Presentato Fuori Concorso alla 72.ma Mostra Internazionale d’Arte Cinematografica di Venezia e prodotto dal Centro Televisivo Vaticano stesso, L’esercito più piccolo del mondo è un documentario che ha alla base un’idea semplice: entrare in Vaticano, tuttora Stato autonomo nel cuore della Città Eterna, e raccontare l’esistenza di una realtà pluricentenaria, apparente residuato di un passato lontano, come quella della Guardia Svizzera, nata nel 1506 per l’intervento di Papa Giulio II.
Pannone, con grande lungimiranza racconta poco delle istituzioni a livello di numeri e lascia parlare le immagini e i suoi protagonisti, fornendoci uno spaccato assolutamente inedito sul suo soggetto, che solitamente guardiamo in maniera pittoresca ma mai approfondita. Il documentario si concentra, infatti, in particolare, sulla storia del giovane studente René, scegliendo di filtrare la vicenda attraverso il suo sguardo, e adottando l’espediente della voice over.

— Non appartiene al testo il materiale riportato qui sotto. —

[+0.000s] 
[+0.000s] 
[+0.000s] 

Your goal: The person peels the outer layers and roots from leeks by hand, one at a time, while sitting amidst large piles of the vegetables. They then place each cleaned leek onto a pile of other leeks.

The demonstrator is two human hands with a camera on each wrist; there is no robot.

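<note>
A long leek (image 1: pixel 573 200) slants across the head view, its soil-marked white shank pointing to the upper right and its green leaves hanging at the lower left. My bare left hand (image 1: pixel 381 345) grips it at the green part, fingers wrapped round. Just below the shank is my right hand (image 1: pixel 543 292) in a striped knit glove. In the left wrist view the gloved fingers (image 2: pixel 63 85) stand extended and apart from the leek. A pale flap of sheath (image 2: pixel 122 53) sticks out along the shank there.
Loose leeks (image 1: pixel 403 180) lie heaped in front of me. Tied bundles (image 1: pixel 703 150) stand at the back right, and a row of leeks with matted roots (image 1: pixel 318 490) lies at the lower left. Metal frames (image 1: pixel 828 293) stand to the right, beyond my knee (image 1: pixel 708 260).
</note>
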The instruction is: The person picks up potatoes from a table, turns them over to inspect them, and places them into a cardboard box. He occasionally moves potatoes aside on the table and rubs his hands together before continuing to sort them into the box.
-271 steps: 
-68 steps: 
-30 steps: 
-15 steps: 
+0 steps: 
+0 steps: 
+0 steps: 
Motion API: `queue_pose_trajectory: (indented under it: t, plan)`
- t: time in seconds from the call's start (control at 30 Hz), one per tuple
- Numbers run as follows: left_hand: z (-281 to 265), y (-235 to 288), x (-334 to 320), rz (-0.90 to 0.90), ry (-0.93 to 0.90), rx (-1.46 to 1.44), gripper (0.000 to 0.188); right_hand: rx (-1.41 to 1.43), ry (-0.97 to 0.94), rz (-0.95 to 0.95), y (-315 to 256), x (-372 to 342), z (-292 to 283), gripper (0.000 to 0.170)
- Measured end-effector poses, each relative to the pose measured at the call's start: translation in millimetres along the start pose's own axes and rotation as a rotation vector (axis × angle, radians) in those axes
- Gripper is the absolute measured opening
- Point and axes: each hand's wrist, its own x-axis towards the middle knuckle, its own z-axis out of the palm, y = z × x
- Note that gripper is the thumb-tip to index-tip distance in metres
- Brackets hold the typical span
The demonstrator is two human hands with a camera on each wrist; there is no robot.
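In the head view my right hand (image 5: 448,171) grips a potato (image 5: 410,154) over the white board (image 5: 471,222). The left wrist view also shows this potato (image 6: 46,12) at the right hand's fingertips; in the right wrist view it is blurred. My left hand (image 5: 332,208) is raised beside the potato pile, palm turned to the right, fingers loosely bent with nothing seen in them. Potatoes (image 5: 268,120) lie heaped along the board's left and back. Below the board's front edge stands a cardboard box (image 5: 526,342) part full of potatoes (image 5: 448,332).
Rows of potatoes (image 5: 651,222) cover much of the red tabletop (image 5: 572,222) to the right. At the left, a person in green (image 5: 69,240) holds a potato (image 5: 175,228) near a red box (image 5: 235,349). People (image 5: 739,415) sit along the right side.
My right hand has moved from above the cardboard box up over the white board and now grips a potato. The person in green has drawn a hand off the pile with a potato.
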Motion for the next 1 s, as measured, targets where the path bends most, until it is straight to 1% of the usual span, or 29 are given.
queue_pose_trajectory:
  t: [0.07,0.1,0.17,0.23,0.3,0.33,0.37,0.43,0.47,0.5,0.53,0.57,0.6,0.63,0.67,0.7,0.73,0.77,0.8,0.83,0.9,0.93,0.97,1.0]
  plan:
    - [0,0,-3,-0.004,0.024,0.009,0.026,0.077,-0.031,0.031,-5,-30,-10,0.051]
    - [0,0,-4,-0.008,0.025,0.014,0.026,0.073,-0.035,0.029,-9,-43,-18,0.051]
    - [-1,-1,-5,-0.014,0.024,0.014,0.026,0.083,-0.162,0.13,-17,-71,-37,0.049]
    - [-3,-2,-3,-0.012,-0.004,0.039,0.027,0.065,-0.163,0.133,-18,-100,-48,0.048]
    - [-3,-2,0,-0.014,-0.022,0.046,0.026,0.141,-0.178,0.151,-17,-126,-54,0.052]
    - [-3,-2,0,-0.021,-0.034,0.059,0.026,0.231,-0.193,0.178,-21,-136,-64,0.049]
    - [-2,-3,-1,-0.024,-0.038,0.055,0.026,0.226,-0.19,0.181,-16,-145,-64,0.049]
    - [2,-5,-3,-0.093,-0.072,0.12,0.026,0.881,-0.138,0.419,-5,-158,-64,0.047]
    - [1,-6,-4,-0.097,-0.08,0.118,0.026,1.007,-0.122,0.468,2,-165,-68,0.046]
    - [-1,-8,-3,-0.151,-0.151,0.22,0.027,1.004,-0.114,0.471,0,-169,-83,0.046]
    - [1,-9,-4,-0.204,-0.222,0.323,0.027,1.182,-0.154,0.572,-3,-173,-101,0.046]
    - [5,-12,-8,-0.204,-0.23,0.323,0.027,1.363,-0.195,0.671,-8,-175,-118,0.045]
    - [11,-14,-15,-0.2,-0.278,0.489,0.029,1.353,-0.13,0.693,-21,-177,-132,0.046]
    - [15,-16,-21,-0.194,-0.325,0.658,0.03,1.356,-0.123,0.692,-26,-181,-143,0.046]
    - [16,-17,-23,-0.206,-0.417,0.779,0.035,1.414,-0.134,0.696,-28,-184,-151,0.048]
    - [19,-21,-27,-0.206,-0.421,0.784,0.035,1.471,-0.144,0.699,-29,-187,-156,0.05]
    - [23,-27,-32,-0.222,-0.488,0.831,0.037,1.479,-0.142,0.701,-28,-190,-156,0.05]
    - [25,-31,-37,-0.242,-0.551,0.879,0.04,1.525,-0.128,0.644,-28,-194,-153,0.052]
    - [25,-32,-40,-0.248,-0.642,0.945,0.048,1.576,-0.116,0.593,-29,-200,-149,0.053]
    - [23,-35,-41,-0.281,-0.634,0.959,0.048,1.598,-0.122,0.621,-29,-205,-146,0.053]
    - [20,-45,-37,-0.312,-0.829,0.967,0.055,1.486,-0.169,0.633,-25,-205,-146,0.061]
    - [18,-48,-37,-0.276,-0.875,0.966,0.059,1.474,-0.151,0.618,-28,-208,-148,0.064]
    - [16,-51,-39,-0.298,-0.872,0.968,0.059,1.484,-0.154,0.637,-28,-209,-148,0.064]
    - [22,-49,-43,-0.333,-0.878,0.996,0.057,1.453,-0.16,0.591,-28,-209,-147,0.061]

Una scelta, quest’ultima, sempre da maneggiare con cura, e che qui, facendo coincidere il narratore della vicenda con uno dei suoi oggetti, rischia di accentuare l’impressione di un prodotto eccessivamente “confezionato”.
Senza mai abbandonare i suoi ragazzi, il regista ci conduce all’interno del ‘cantiere’ della guardia svizzera dove tutti devono portare avanti un allenamento di 5 settimane, li accompagna nei due anni di addestramento, mostrandoci la crescita umana e culturale. All’inizio Leo appena arrivato, guardava stupefatto la maestosità dei palazzi del Vaticano camminando all’interno da solo, disorientamento accresciuto dalla voce fuori campo di Papa Francesco durante l’Angelus. Ovvero la recluta che guarda timidamente da una porta socchiusa l’interno della Cappella Sistina. Gli stessi ragazzi, dopo qualche tempo, acquisiranno familiarità quotidiana con le meravigliose bellezze dalla Cappella Sistina dentro la quale sosteranno per ore per guardie solitarie. Le giovani reclute studiano italiano, si allenano in palestra, vanno a messa, fanno guardie lunghissime, ma sono dei normali ragazzi. Escono insieme al cinema, in pizzeria, giocano a calcio. Immagini solari lucenti e montaggio chiaro e normalizzante: tutto è realizzato nella giusta misura.
Sarebbe, forse, ingeneroso contestare la ripetitività di un film che si propone di raccontare rituali e quotidianità di un corpo come quello della Guardia Svizzera e la confezione in se di L’esercito più piccolo del mondo risulta comunque buona. Ciò che invece sembra mancare, è proprio l’anima, un’idea forte che attraversi l’opera, una base solida che la renda necessaria. A fine visione, è lecito domandarsi quale fosse l’intento che Pannone voleva far trapelare; al di là di un racconto superficiale, e tutto esteriore, di un’istituzione che continua ad apparire residuale, e della sua appena delineata cornice.